→ What the exercise asks: List, from the lines below, each one with "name" in it.

Stored data entries
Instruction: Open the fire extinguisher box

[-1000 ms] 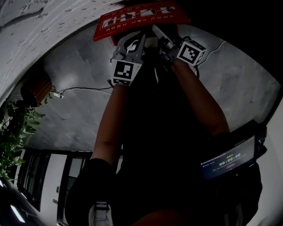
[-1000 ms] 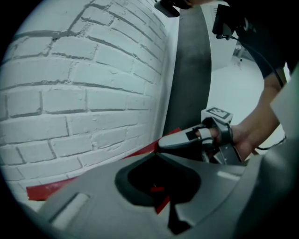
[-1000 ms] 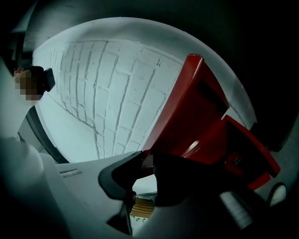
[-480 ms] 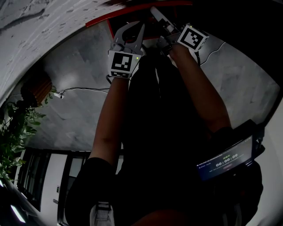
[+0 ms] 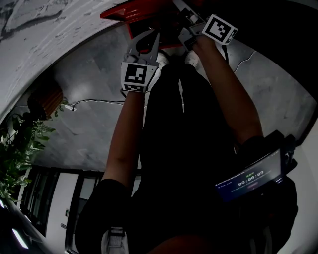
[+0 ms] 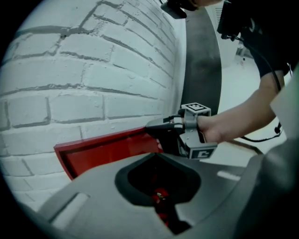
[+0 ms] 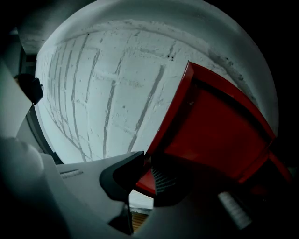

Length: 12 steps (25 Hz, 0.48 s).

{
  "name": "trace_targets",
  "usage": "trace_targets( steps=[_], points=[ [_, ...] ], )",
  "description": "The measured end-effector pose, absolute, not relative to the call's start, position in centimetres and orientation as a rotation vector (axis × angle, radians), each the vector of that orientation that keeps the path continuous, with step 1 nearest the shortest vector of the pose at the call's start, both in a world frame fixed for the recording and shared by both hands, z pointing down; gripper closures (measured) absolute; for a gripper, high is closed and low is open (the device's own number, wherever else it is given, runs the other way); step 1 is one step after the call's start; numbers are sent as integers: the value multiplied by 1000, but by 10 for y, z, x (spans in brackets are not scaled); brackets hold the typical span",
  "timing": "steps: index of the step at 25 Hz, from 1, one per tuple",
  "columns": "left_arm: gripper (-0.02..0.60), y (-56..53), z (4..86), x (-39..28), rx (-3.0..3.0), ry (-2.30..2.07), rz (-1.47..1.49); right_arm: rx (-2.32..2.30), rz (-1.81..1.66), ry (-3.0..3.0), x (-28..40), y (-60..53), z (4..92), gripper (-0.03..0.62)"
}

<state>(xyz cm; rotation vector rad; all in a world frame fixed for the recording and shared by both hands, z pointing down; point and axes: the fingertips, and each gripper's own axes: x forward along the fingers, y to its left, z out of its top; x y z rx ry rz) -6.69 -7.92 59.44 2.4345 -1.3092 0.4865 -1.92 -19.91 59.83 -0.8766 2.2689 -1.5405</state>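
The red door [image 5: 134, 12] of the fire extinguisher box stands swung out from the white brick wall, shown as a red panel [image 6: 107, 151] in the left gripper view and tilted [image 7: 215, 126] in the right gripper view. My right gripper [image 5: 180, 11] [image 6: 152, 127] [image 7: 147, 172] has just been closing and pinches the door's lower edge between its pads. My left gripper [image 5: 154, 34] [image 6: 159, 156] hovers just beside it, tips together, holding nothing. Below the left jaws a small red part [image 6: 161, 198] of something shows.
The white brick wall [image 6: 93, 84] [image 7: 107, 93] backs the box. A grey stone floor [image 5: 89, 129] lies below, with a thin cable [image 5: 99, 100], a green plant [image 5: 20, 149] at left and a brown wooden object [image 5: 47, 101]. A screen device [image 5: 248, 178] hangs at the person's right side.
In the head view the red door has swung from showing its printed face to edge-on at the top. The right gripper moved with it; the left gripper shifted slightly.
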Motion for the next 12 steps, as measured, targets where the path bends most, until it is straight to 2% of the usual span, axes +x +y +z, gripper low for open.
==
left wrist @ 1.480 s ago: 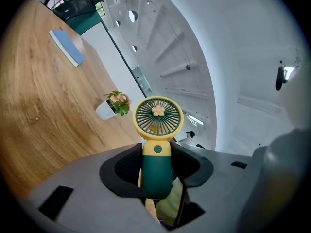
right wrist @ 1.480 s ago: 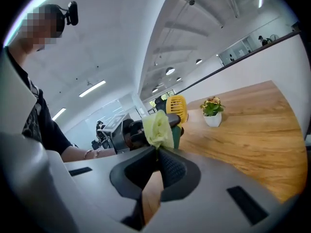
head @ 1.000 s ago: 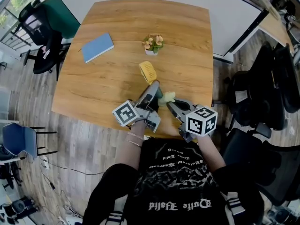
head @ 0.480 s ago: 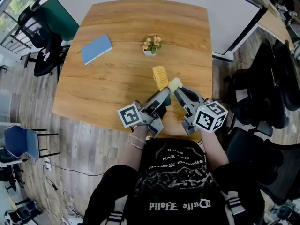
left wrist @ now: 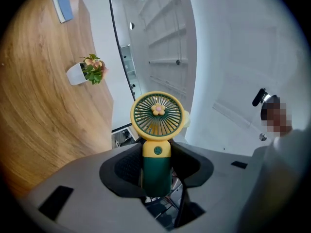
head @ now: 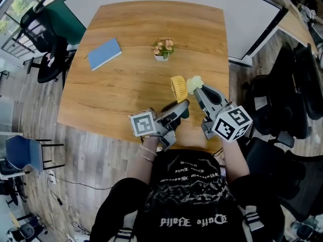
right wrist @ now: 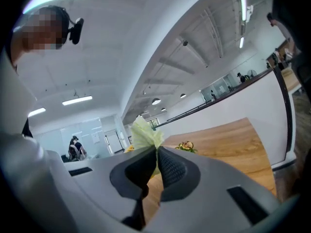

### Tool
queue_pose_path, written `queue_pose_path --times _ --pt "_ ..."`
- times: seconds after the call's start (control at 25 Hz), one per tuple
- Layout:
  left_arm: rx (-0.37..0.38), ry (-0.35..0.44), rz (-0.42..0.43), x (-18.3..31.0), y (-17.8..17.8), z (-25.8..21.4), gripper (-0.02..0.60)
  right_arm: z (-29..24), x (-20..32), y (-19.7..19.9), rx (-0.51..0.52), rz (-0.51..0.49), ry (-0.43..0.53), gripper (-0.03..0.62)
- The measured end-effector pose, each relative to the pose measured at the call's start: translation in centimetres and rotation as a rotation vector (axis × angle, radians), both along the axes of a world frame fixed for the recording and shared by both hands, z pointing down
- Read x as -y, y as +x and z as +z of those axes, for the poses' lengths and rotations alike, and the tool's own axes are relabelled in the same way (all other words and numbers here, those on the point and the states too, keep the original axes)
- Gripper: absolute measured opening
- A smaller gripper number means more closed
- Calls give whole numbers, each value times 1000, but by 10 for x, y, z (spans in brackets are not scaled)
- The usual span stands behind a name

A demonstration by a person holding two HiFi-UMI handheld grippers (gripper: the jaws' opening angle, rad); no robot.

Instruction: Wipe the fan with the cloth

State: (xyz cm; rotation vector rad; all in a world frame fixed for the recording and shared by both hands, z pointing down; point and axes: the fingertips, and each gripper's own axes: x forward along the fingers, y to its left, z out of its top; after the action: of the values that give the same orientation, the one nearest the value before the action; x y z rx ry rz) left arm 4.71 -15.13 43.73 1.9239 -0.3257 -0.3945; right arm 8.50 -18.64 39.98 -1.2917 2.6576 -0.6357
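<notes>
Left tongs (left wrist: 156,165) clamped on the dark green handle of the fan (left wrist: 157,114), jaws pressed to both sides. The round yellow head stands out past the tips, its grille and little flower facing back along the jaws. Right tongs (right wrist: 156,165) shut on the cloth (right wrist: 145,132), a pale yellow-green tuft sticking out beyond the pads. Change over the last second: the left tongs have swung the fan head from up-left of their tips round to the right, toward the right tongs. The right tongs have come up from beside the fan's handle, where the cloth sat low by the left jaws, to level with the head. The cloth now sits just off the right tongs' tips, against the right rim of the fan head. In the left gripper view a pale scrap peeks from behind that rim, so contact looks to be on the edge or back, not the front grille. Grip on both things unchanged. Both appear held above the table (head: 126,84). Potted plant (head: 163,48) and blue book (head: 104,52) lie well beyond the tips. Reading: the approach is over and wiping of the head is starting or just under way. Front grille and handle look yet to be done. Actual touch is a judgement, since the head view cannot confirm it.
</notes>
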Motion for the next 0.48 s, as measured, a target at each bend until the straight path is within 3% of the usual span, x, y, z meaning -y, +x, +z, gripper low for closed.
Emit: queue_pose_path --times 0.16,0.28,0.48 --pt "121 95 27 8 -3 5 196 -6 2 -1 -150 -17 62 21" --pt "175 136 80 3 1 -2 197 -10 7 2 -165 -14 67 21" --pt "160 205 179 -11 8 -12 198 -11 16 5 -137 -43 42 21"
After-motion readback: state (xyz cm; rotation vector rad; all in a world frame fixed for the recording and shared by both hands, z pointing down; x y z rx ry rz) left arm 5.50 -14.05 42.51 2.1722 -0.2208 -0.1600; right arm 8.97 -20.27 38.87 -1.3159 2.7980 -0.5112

→ Solution for this problem:
  "name": "trace_targets",
- The usual span stands behind a name

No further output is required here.